What to produce: Restrict the output to the lines below starting at the one that contains "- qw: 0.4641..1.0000" and ending at the one that contains "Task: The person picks", and restate them word for word, both ends included.

Material to process:
╭──

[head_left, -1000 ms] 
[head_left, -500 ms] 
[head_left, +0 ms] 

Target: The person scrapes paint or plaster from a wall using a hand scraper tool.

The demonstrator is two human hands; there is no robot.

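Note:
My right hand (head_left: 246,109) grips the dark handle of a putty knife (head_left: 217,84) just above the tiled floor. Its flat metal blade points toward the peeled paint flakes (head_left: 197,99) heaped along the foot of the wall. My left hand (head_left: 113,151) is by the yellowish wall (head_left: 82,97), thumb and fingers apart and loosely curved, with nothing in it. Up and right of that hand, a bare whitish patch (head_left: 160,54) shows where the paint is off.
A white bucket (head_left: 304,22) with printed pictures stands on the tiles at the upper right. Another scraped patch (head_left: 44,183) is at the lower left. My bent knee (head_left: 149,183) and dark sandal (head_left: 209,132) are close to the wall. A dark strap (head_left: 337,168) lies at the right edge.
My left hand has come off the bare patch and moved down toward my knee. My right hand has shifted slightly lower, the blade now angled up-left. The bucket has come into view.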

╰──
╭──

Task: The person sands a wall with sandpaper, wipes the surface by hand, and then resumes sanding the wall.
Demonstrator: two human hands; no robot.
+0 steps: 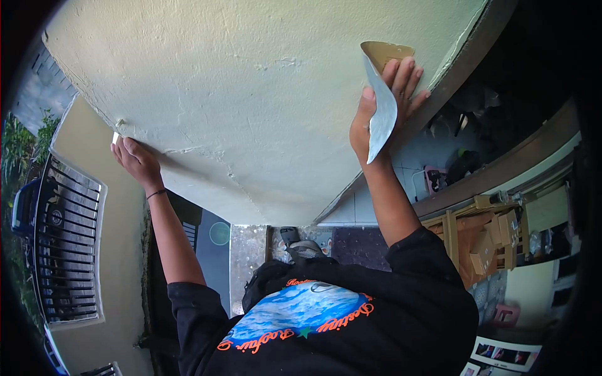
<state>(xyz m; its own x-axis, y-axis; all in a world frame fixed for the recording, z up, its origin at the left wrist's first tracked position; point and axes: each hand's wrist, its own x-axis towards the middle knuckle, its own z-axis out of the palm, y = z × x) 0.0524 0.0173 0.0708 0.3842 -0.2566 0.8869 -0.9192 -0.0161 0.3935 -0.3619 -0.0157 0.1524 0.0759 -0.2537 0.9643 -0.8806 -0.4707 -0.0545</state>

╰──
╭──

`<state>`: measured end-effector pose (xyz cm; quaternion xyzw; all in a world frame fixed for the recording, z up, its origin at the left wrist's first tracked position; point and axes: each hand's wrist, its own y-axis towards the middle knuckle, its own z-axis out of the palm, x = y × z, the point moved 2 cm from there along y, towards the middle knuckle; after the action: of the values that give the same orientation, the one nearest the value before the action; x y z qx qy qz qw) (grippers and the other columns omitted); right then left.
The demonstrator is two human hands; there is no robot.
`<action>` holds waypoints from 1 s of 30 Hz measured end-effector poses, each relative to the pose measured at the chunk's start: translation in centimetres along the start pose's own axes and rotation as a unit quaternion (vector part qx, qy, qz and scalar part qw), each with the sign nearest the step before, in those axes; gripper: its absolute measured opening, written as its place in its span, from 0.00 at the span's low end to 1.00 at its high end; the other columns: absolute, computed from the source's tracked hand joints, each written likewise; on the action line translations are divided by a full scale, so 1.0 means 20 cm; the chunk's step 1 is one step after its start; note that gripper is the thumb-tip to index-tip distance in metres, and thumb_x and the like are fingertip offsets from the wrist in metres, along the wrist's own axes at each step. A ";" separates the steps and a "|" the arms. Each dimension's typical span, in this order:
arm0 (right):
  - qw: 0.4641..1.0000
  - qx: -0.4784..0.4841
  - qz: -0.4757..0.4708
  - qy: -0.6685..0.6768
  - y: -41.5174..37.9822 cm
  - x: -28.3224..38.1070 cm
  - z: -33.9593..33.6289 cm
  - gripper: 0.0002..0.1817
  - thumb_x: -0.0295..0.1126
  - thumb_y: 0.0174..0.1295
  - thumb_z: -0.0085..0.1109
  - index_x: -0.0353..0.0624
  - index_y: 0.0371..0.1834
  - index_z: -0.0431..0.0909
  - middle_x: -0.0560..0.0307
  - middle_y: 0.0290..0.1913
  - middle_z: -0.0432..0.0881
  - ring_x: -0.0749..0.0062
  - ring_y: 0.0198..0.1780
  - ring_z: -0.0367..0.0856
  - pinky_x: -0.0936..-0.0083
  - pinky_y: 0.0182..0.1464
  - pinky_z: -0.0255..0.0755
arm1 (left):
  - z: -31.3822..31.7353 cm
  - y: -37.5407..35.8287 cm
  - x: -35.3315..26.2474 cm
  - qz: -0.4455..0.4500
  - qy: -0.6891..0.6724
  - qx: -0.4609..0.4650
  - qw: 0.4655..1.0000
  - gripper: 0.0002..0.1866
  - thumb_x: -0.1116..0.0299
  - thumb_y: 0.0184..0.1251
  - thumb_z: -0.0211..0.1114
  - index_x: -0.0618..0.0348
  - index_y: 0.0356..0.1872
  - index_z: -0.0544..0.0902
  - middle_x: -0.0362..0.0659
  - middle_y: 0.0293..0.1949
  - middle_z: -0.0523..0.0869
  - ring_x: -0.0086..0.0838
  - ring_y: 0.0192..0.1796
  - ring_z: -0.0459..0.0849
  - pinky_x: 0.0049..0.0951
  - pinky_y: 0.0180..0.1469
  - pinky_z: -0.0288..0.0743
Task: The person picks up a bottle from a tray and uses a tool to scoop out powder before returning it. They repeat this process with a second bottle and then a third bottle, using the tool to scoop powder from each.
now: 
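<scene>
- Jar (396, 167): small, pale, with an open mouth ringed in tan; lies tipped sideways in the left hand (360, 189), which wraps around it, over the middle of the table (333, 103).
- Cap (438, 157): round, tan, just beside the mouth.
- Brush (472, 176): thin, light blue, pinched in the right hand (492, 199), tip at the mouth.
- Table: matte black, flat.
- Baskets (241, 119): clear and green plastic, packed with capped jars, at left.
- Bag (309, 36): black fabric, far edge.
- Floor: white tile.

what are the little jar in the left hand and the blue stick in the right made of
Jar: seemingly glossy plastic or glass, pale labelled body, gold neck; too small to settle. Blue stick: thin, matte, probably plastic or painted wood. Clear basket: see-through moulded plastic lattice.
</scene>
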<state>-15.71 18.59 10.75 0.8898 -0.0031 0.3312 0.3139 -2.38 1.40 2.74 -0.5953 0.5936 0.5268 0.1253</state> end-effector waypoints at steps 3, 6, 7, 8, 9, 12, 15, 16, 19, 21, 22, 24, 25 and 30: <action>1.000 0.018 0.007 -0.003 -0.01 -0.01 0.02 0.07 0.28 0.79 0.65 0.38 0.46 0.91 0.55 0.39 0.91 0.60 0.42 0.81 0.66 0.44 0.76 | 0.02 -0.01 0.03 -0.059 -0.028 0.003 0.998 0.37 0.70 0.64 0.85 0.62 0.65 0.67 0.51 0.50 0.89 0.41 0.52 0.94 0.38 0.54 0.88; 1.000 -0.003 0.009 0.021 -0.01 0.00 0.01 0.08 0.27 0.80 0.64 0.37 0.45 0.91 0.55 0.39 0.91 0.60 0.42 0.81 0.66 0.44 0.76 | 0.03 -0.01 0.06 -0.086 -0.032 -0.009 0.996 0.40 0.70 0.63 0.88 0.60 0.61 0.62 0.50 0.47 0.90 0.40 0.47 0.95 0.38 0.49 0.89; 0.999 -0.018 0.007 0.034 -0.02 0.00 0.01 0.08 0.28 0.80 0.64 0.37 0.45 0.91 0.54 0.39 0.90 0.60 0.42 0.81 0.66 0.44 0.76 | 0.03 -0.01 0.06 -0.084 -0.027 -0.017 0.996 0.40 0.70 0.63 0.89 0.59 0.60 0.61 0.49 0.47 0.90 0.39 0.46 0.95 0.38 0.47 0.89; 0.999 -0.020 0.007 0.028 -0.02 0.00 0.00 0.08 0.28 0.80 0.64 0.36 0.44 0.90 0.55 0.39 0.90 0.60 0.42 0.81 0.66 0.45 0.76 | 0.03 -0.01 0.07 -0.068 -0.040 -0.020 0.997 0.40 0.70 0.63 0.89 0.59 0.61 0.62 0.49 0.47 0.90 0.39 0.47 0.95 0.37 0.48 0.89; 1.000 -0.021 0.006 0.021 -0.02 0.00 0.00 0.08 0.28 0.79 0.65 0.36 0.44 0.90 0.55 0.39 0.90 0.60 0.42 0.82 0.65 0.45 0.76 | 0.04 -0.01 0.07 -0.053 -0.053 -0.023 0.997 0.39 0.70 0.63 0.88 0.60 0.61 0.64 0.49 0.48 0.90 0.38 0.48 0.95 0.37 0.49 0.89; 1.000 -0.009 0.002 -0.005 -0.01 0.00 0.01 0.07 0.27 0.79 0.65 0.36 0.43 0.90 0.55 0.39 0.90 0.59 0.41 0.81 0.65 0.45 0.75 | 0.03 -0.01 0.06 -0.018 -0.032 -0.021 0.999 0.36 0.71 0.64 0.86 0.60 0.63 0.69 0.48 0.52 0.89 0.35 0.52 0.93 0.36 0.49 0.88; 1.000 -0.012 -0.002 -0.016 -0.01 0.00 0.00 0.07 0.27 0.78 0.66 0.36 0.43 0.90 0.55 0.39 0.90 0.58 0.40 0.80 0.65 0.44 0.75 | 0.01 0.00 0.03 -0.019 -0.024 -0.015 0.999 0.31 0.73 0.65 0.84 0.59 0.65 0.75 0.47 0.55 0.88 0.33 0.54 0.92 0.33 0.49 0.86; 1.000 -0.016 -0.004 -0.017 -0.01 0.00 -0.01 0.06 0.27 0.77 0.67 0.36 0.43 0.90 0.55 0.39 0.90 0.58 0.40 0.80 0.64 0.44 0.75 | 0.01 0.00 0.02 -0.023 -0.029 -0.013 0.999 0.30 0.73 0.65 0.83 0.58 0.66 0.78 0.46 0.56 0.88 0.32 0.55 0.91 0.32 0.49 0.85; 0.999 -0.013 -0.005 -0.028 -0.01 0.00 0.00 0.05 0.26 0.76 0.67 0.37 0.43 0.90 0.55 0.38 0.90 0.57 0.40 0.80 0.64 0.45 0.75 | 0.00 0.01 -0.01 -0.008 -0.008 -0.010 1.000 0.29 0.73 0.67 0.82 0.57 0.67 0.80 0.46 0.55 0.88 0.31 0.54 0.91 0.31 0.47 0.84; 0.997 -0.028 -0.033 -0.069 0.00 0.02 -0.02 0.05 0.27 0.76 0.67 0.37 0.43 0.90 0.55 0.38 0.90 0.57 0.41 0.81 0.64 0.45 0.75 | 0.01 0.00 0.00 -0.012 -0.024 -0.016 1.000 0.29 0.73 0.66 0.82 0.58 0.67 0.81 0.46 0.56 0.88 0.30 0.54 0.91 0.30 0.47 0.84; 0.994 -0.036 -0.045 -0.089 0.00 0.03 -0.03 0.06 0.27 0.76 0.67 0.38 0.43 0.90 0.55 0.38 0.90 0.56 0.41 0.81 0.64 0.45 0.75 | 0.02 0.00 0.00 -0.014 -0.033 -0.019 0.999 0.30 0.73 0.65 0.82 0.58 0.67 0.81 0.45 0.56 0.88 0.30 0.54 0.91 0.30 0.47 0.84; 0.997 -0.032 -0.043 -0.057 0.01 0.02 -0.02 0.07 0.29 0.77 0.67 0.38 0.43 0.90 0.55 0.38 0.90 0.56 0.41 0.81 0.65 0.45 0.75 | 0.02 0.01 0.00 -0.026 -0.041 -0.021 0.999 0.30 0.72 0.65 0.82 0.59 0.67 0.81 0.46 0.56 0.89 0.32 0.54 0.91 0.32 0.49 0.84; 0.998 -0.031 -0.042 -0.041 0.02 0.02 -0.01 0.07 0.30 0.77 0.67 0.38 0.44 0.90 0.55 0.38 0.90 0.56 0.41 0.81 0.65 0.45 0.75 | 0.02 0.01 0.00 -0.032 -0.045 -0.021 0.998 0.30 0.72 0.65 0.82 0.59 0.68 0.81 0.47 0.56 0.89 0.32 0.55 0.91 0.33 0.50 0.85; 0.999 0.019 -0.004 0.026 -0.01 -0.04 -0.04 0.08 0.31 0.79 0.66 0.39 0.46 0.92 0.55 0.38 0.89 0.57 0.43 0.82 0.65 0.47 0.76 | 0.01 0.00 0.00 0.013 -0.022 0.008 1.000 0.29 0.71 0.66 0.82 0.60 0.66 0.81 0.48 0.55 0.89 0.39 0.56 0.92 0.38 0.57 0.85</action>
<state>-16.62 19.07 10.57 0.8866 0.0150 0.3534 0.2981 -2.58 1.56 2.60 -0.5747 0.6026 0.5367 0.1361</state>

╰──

Task answer:
  - qw: 0.4641..1.0000
  - qx: -0.4784..0.4841
  - qz: -0.4757..0.4708
  - qy: -0.6685..0.6768
  - y: -41.5174..37.9822 cm
  - x: -28.3224..38.1070 cm
  - z: -33.9593..33.6289 cm
  - gripper: 0.0002..0.1817
  - thumb_x: -0.0295..0.1126
  - thumb_y: 0.0174..0.1295
  - thumb_z: -0.0085..0.1109
  - index_x: -0.0353..0.0624
  - index_y: 0.0371..0.1834
  - index_z: -0.0431..0.0909
  - middle_x: -0.0560..0.0307
  - middle_y: 0.0290..0.1913
  - middle_z: -0.0432..0.0881
  - ring_x: -0.0749..0.0062
  - ring_y: 0.0198..0.1780
  - ring_z: -0.0367..0.0856
  - pinky_x: -0.0936..-0.0083
  - pinky_y: 0.0182..0.1464
  - pinky_z: -0.0255..0.0755
arm1 (left):
  - z: -31.3822..31.7353 cm
  - y: -37.5407..35.8287 cm
  - x: -35.3315..26.2474 cm
  - qz: -0.4455..0.4500
  - qy: -0.6891..0.6724
  - qx: -0.4609..0.4650
  - qw: 0.4655..1.0000
  - gripper: 0.0002..0.1866
  - thumb_x: -0.1116..0.0299
  - thumb_y: 0.0184..0.1251
  - thumb_z: -0.0211..0.1114
  - index_x: -0.0618..0.0348
  - index_y: 0.0356..0.1872
  - index_z: -0.0544..0.0902
  - middle_x: -0.0362..0.0659
  - middle_y: 0.0293..0.1949
  - middle_z: -0.0523..0.0869
  - ring_x: -0.0086..0.0838
  - ring_y: 0.0192..0.1796
  - ring_z: -0.0459..0.0849
  - pinky_x: 0.0049..0.0951
  - pinky_y: 0.0180..0.1469
  - pinky_z: -0.0288..0.0743
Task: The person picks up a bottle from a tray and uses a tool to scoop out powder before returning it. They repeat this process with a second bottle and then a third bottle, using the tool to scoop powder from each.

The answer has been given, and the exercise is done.